The text came bright and early Friday morning from my man Chuck Miller, who bets home underdogs religiously. All three ‘dogs covered Christmas Day, as Washington stayed within a touchdown of Dallas; the Vikings won outright and Kansas City stayed within a touchdown of Denver.

Go back to Thanksgiving Day and it wasn’t home ‘dogs. But Green Bay won as underdog in Detroit; Dallas won as an underdog against Kansas City and Cincinnati did the same in Baltimore.

So on the two big holiday slates underdogs went 6-0 ATS and were 4-2 straight up.

Going for No. 1

One of the more interesting games this week has nothing at all to do with the playoffs. The 2-13 Raiders host the 2-13 Giants. The loser will have a great chance to get the first pick in the 2026 draft. The winner could fall as far as the sixth overall pick. It might be fun to watch.

Here’s how the top 10 picks in the draft look with two weeks to go:

Giants (2-13)
Raiders (2-13)
Browns (3-12)
Jets (3-12)
Titans (3-12)
Cardinals (3-12)
Commanders (4-12)
Saints (5-10)
Bengals (5-10)
Dolphins (6-9)

Game(s) of the Week

Houston at Los Angeles, Saturday, 4:30 p.m.

Both teams are red hot. Houston has won seven straight. Los Angeles has won seven of eight. Both still have a shot at their division titles. The Texans need to win out and hope Jacksonville loses to either the oldest QB in the league, Indy’s Philip Rivers, or the youngest QB in the league, Tennessee’s Cam Ward. The Chargers need to beat Houston and then beat Denver next week.

Seattle at Carolina, Sunday, 1 p.m.

It’s never easy to travel cross country, and all the Seahawks have to do is ask the Rams or the Packers about the Panthers chance of pulling an upset.
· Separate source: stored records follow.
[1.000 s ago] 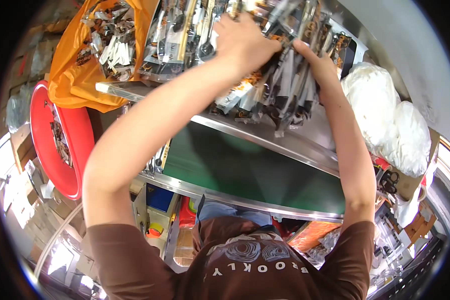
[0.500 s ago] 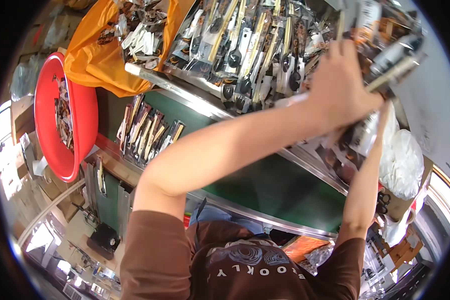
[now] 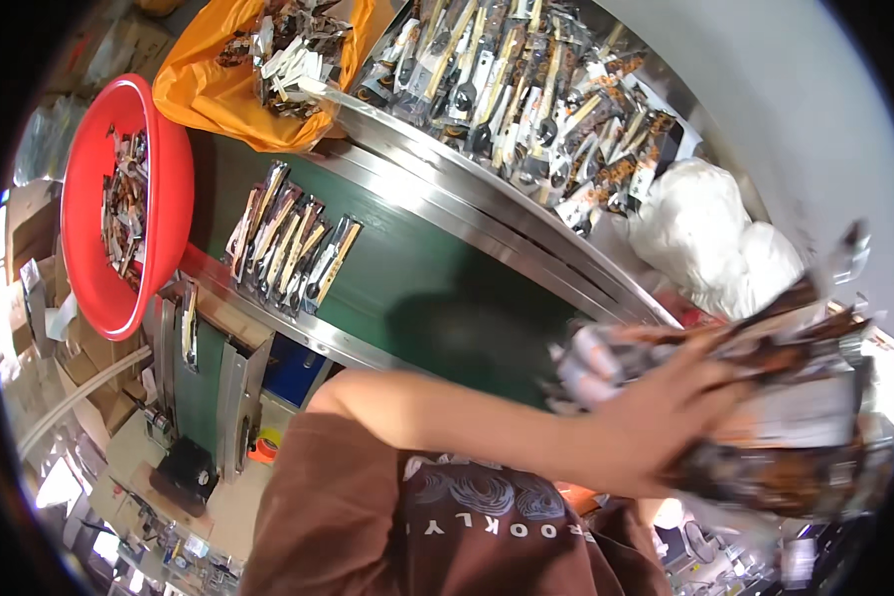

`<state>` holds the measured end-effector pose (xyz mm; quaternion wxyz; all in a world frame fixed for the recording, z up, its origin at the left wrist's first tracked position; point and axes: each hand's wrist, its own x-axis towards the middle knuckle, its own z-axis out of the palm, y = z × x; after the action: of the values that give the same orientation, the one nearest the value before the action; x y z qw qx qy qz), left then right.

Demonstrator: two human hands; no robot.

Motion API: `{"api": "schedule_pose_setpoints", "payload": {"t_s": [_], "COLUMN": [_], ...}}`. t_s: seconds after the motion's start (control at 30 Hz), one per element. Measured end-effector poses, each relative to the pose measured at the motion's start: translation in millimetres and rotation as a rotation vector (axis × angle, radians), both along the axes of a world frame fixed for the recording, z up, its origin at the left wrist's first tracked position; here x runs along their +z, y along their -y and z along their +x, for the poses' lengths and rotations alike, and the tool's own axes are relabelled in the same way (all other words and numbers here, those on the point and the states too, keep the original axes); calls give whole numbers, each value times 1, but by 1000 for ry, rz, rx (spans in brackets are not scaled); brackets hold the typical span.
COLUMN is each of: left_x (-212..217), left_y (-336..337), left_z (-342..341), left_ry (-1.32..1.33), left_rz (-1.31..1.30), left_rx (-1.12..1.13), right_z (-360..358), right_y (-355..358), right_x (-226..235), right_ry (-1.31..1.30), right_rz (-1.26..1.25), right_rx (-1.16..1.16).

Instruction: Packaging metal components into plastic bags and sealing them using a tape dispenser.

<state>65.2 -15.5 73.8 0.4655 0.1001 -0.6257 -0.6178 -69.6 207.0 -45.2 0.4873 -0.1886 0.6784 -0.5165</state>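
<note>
Beside a green belt (image 3: 397,243), the left hand (image 3: 666,412), fingers partly spread, clasps blurred packets (image 3: 795,422); right hand hidden, its grip unclear.

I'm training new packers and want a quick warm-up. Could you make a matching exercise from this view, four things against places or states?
1. Round red plastic tub
2. Orange plastic bag
3. White bulging plastic bundle
4. Person's bare left hand

A. Grasping a bunch of dark, glossy plastic packets
B. Beside the right end of the clear-wrapped utensil sets
C. Farthest left of the four
D. Open, flat white strips inside

Pairs: 1-C; 2-D; 3-B; 4-A
</note>
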Motion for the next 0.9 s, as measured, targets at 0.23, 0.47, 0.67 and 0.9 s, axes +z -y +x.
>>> {"api": "schedule_pose_setpoints", "payload": {"t_s": [0.23,0.47,0.67,0.9], "left_x": [-154,-275,-306,-315], "left_y": [-155,-113,-80,-115], "left_z": [96,81,95,48], "left_ry": [362,972,1471,1364], "left_rz": [640,728,175,329], "left_rx": [-196,-11,319,132], "right_z": [64,32,0,50], "right_y": [-100,-20,-19,28], "right_x": [-71,-143,-186,-210], "right_ry": [-249,15,-184,-329], "right_rz": [31,386,343,212], "right_rx": [178,110,-115,-220]}}
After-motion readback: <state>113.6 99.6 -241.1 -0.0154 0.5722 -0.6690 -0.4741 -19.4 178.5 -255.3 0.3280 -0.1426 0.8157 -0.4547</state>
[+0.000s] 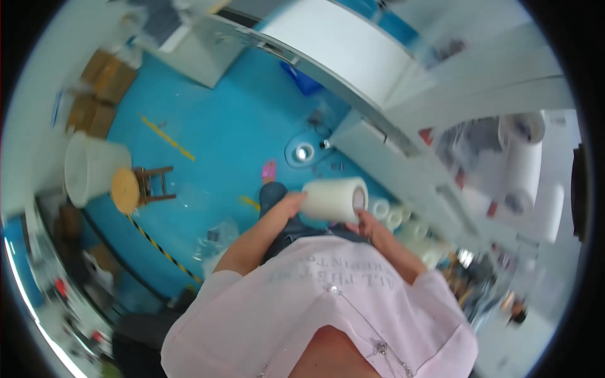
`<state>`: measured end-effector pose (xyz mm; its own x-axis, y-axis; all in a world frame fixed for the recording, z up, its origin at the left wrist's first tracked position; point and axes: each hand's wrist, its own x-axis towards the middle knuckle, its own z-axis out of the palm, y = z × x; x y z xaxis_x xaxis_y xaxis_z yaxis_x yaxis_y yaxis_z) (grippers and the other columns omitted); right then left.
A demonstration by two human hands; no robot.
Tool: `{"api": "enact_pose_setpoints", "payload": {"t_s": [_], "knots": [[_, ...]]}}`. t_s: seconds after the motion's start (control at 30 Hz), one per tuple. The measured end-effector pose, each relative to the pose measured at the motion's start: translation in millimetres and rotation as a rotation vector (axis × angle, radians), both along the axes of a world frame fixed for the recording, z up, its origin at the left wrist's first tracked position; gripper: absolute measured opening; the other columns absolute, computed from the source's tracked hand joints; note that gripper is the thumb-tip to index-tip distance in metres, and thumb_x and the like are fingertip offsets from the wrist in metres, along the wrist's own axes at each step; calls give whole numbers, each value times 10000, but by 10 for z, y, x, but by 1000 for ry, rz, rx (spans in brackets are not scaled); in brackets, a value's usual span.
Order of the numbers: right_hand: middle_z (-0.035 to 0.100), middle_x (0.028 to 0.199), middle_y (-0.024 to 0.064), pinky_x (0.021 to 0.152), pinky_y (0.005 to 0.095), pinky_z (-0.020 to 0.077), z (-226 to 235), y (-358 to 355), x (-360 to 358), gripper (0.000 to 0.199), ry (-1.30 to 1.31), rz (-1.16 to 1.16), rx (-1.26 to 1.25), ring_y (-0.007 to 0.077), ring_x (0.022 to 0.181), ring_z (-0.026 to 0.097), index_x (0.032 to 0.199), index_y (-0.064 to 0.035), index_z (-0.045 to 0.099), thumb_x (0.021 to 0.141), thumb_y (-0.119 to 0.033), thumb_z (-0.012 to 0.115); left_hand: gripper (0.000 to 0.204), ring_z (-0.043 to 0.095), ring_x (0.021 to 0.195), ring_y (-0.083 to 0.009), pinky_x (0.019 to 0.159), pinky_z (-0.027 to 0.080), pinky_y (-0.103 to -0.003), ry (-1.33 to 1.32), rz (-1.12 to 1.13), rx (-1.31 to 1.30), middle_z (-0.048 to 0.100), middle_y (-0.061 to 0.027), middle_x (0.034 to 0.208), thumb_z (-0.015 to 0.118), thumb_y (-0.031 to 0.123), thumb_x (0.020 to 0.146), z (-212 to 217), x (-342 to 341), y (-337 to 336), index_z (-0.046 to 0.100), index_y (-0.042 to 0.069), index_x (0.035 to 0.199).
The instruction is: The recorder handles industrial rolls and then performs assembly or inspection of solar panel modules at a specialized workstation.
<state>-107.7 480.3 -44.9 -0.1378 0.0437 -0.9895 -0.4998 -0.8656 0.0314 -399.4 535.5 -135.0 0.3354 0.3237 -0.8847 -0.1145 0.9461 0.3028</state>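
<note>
A thick roll of whitish, translucent film [333, 198] is held crosswise in front of my waist, between both hands. My left hand [292, 204] closes on its left end; those fingers are partly hidden behind the roll. At the other end, my right hand [365, 225] grips the lower edge beside the open core. The roll is tilted a little, with its core end facing right. Slight blur softens its outline.
A wooden stool [126, 189] stands on the blue floor at left, beside a white bin [94, 165] and cardboard boxes [99, 94]. A white cabinet [391, 148] runs along the right. Beyond it lie large white rolls [523, 167]. Smaller rolls [396, 217] stand near my right arm.
</note>
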Motion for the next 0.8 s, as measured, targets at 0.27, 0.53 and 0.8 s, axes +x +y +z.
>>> {"api": "enact_pose_setpoints", "payload": {"t_s": [0.27,0.53,0.8], "knots": [[650,1045,262,612,438,581,-534,574,-938,641,-815,92,36,364,871,697,1193,95,477,702,-212,750,475,607,1046,-290,898,483,-409,370,-966,767,655,-163,1098,660,363,869,280,-1062,1015,612,-9,1160],[674,989,267,787,463,545,-1103,357,-1333,633,-1082,166,-50,392,935,679,1171,68,487,724,-310,725,639,491,1223,-452,963,424,-585,654,-1886,838,425,-210,1430,612,459,859,580,-921,1608,474,86,1359],[680,912,239,744,494,538,-1879,242,-1665,499,-1033,122,-139,411,874,672,1115,2,494,730,-241,696,873,471,1193,-546,891,429,-674,1014,-2363,842,293,-273,1501,566,565,861,572,-651,1451,219,132,1534]]}}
The ‘Hawks are trying to hold on to the NFC’s top seed. The Panthers are trying to hold on to first place in the NFC South.

Chicago at San Francisco, Sunday, 8:20

The Bears played last Saturday night. The 49ers played last Monday night. So Chicago gets the edge there. The game is in Santa Clara, though, so home field could be a factor. Three of the Bears four losses have come on the road this season.